Meditation and sustained reflection upon the characteristics of God as epitomized and memorialized in His Name will of itself lead to a conformation of personality to that same Name. If we declare that Name to others, they too have the chance to be transformed by it- thus Moses comments: “Because I will publish the name of the Lord, ascribe ye greatness unto our God” (Dt. 32:3).

Meditation is the continual and contemplative thought; to dwell mentally on anything; realising the reality of the Divine Mind; a steady effort of the mind to know God; man's spiritual approach to God.

The purpose of meditation is to expand the mind higher into the Christ consciousness; to bring into realisation divine Truth; to be transformed by the renewing of the mind.
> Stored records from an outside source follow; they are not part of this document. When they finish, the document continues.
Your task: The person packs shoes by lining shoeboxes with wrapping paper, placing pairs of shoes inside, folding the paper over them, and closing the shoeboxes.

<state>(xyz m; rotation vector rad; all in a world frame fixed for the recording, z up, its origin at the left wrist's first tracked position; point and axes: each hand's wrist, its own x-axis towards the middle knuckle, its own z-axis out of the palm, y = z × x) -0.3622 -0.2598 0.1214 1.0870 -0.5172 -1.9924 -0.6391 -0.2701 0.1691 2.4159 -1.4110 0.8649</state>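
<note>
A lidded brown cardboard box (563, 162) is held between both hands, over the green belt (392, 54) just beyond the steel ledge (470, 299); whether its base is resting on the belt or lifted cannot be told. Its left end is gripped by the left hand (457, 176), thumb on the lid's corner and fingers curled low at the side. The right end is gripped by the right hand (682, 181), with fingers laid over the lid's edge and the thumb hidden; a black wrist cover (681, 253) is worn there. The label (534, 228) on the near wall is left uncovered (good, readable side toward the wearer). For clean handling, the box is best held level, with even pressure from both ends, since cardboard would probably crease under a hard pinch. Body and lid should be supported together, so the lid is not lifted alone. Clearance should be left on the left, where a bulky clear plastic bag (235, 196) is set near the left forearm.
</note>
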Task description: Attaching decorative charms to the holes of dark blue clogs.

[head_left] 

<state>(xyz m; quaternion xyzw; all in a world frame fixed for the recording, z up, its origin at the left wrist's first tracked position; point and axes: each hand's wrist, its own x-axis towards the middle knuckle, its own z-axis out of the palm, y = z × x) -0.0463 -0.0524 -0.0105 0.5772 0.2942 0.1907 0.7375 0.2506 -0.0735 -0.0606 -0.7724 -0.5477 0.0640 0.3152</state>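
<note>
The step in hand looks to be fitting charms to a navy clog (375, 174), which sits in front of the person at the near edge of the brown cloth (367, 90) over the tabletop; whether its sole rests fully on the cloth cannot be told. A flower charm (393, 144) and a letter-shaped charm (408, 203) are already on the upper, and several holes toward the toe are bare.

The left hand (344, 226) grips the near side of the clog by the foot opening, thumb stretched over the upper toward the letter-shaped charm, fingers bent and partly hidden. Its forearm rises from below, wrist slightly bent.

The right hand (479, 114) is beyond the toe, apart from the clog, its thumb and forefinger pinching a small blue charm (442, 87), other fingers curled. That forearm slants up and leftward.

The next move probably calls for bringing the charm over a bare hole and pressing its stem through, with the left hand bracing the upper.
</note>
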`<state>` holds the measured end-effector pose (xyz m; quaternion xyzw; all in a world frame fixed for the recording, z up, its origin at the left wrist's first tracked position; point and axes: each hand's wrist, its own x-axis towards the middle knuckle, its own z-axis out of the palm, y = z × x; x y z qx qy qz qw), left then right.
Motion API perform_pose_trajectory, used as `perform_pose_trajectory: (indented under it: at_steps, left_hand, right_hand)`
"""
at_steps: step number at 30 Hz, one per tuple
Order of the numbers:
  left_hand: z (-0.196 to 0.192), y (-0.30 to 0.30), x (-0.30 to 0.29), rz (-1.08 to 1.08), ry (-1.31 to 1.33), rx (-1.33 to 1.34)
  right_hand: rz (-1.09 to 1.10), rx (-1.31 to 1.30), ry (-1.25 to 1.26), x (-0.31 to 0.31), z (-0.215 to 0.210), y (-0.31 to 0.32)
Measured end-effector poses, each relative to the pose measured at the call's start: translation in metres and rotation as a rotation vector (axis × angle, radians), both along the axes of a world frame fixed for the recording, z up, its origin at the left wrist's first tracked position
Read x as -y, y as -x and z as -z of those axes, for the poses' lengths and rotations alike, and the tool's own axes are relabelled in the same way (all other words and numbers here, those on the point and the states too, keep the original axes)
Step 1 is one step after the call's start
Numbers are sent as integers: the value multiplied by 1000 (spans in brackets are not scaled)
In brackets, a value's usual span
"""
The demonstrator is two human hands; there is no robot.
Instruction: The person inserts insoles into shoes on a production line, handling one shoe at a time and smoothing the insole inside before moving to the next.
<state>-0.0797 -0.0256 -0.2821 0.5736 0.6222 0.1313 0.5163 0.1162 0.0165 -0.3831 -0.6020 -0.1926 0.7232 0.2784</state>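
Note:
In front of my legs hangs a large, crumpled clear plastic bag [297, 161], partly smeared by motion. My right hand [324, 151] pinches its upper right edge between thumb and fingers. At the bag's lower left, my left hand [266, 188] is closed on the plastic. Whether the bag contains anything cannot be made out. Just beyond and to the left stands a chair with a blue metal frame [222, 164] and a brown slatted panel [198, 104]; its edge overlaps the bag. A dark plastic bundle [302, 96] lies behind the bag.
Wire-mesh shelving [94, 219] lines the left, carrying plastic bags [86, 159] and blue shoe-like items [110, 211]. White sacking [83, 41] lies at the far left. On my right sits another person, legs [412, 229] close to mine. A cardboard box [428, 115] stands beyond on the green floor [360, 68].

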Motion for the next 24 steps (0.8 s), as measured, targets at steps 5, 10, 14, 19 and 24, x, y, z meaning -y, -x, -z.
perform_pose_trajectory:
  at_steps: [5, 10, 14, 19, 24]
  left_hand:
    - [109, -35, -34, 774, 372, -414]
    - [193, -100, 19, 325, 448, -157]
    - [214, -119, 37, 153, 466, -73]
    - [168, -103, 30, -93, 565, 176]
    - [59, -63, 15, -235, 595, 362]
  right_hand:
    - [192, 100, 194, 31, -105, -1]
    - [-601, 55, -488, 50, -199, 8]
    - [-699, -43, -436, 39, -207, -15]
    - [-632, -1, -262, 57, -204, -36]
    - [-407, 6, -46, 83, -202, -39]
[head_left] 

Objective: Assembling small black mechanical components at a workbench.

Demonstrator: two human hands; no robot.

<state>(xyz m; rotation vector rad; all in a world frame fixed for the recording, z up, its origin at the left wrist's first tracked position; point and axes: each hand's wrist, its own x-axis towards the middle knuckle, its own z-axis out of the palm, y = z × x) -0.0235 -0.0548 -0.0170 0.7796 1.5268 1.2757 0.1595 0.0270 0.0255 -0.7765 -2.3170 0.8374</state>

There are 4 steps to meditation. The first, relaxation, deals with the body and gives directions for physical training. The second, concentration, relates to the mind and its nature and concerns mental training. The third, is meditation. Meditation induces a union of the mental and the spiritual. The fourth is realisation in realisation we become more and more conscious of the Christ mind in us

meditation raises us into higher spiritual realms of thought, where we contact God and realise our oneness with Him. This realisation is an eternal state of consciousness.

Hear O' Israel.

Yahweh is our God,

Yahweh is One.

I am a Son of God,

I am a son of the living Father.

I am essentially One with Jesus

in the Communion of the Father.

I accept Jesus as my Personal Image,

whose Twinship is the Light of the World.

I seek all these things,

in the name of the Living One.


The Jesus Prayer is very simple:

"Lord Jesus Christ Son of God, have mercy on me a sinner," 

Prayer helps us to be able to “stand in God’s presence.” Prayer helps us to focus our mind exclusively on God with “no other thought” occupying our mind but the thought of God. At this moment when our mind is totally concentrated on God, we discover a very personal and direct relationship with Him.